Stored items
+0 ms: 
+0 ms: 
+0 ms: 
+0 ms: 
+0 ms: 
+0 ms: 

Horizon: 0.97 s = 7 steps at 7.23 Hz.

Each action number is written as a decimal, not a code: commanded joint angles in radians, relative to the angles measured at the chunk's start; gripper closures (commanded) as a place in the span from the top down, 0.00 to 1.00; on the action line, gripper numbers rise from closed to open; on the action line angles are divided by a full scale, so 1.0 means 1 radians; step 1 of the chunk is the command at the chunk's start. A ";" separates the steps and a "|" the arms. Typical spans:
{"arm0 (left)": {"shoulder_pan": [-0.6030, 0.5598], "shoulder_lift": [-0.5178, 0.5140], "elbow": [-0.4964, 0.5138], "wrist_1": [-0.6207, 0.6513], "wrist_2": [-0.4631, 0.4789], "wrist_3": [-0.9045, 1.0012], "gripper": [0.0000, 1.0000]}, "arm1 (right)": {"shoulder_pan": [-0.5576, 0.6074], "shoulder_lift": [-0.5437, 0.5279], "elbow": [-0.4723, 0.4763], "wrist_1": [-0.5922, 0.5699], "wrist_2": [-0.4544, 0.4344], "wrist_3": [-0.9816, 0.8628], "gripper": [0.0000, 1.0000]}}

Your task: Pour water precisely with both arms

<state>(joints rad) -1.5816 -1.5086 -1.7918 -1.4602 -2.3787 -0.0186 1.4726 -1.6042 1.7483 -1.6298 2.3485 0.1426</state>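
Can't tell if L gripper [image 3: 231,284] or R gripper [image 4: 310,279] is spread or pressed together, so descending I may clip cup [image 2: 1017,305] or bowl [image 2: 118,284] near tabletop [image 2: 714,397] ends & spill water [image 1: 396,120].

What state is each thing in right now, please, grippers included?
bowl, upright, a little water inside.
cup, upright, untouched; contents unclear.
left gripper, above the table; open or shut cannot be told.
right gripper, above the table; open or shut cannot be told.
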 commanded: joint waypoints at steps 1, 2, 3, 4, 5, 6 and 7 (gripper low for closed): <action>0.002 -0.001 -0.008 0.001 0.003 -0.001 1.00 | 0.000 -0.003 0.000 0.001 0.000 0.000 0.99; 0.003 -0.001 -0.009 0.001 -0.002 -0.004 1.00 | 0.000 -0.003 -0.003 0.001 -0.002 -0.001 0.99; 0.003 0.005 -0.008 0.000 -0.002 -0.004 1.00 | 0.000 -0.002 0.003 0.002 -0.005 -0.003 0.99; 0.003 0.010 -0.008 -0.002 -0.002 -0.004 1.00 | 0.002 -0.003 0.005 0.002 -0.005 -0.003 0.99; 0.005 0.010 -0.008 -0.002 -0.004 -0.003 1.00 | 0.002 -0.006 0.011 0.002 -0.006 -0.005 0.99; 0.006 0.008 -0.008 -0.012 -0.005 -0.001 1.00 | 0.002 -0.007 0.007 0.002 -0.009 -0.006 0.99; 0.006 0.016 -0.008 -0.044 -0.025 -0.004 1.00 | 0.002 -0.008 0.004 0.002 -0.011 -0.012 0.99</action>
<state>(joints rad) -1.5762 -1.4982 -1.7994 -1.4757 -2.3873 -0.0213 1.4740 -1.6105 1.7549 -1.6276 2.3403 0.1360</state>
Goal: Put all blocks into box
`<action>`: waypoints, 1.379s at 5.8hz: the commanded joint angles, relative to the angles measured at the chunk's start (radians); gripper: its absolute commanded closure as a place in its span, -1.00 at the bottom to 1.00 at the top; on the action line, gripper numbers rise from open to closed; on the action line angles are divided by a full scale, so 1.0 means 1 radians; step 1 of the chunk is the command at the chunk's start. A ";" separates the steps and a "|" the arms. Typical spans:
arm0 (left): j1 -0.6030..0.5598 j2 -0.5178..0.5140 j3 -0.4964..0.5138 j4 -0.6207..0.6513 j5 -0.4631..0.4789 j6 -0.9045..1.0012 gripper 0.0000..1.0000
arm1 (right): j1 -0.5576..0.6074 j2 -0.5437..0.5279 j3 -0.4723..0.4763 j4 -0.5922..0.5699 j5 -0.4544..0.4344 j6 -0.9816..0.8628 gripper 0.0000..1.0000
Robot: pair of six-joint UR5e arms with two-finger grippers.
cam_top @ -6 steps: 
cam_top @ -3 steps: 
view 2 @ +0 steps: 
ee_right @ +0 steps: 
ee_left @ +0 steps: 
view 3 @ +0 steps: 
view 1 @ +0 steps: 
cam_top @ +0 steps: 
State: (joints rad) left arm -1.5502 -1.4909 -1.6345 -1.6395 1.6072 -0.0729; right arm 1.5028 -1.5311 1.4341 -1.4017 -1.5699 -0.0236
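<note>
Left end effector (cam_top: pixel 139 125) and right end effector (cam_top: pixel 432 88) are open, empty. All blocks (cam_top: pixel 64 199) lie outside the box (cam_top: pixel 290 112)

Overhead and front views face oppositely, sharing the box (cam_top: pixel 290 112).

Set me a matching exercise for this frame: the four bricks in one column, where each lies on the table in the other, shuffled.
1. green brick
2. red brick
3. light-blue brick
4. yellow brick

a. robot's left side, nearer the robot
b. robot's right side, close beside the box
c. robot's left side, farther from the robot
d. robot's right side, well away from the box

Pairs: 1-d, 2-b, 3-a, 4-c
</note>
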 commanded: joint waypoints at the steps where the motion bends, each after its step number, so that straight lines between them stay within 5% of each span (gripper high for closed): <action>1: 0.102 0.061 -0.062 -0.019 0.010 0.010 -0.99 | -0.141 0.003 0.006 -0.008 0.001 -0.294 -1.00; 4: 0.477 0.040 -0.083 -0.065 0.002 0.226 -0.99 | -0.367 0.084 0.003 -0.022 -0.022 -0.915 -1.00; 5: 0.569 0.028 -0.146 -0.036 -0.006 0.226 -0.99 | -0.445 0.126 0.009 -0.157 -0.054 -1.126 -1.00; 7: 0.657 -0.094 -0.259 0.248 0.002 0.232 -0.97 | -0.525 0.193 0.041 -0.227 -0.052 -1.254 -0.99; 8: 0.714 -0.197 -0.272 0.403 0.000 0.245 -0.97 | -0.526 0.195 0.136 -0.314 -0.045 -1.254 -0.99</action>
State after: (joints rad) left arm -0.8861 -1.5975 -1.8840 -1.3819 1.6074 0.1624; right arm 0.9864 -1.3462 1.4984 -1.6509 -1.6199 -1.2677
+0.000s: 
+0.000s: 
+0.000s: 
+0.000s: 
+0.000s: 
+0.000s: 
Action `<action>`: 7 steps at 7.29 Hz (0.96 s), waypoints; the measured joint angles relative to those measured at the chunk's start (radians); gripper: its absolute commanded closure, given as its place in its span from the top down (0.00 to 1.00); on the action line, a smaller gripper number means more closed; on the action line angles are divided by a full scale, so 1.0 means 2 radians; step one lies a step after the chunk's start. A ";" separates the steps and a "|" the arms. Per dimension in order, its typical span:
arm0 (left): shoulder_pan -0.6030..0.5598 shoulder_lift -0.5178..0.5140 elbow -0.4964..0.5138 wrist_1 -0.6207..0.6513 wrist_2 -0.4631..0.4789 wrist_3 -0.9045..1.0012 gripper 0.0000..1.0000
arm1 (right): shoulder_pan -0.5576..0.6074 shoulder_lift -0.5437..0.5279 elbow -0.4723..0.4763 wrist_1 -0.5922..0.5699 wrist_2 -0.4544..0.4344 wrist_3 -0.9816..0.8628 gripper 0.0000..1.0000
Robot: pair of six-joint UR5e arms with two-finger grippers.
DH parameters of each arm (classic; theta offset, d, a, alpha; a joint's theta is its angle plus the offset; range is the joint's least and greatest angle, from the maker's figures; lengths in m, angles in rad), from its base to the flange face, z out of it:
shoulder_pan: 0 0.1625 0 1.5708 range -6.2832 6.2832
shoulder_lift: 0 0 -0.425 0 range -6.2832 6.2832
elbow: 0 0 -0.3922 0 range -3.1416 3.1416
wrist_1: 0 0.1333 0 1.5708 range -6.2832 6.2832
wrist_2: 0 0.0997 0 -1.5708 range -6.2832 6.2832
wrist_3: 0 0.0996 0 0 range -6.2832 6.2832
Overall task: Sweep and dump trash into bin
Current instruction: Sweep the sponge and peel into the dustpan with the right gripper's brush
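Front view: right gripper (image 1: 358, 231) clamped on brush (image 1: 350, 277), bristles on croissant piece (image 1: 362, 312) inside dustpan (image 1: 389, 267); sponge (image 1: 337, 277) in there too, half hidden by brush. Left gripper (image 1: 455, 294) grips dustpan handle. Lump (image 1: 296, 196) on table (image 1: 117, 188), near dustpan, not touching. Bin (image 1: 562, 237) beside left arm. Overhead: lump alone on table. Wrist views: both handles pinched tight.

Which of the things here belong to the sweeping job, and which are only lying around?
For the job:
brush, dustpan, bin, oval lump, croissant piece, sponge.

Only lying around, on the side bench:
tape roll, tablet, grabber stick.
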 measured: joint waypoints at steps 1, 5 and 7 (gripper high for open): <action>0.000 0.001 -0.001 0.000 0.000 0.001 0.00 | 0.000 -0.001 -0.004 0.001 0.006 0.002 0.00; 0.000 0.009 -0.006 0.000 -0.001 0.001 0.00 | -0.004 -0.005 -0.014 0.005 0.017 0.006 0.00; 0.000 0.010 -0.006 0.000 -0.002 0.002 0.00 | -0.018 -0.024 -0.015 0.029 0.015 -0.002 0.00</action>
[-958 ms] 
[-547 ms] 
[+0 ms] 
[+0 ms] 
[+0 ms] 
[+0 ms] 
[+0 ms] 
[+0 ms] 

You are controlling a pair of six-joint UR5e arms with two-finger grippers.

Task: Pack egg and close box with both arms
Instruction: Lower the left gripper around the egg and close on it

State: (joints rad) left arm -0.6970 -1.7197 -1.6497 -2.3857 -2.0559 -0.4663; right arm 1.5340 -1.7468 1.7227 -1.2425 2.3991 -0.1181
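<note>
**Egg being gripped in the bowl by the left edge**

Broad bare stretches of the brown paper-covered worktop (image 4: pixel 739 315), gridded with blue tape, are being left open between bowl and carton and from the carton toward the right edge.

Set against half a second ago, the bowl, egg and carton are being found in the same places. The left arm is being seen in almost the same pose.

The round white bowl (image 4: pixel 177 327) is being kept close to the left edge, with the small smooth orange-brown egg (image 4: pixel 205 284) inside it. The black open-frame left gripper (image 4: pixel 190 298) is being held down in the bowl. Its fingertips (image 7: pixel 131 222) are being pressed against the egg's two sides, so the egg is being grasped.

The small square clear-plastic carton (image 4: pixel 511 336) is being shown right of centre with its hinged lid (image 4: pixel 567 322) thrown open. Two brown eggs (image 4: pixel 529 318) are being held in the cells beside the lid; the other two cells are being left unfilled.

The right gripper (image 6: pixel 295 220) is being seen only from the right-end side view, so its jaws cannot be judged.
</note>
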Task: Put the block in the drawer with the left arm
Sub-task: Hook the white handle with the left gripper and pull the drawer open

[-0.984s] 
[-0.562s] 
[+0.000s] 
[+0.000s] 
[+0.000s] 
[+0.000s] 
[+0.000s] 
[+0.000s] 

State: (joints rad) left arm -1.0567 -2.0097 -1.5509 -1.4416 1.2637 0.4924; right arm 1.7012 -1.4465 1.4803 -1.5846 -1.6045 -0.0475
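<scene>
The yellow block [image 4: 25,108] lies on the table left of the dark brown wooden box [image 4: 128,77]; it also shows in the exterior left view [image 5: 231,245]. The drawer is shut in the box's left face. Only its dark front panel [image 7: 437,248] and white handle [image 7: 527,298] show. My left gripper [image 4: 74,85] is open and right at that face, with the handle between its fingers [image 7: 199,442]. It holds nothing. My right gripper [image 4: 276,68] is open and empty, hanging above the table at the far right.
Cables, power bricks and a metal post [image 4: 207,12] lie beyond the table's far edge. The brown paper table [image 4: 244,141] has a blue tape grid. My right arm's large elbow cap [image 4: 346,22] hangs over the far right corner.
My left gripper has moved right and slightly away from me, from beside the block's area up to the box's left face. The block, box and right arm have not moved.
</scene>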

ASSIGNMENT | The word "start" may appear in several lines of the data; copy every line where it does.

ANSWER FOR THE TASK |
Each action number is written as a decimal, not a code: commanded joint angles in radians, relative to the angles measured at the chunk's start; gripper closures (commanded) as a place in the span from the top down, 0.00 to 1.00; on the action line, gripper numbers rise from closed to open; on the action line angles are divided by a full scale, so 1.0 means 1 radians; step 1 of the chunk is the command at the chunk's start. A ";" separates the steps and a "|" the arms. Typical spans:
`<action>`: waypoints, 1.379s at 5.8hz: the commanded joint angles, relative to the angles measured at the chunk's start (radians); gripper: its absolute commanded closure as a place in its span, -1.00 at the bottom to 1.00 at the top; on the action line, gripper numbers rise from open to closed; on the action line angles are divided by a full scale, so 1.0 means 1 radians; step 1 of the chunk is the command at the chunk's start. A ";" separates the steps and a "|" the arms. Typical spans:
Action `<action>`: 7 steps at 7.29 Hz (0.96 s), waypoints; the measured joint angles relative to those measured at the chunk's start (radians); gripper: its absolute commanded closure, given as its place in its span from the top down (0.00 to 1.00); on the action line, a smaller gripper number means more closed; on the action line angles are divided by a full scale, so 1.0 means 2 radians; step one lies a step after the chunk's start. A ";" separates the steps and a "|" the arms. Per dimension in order, its typical span:

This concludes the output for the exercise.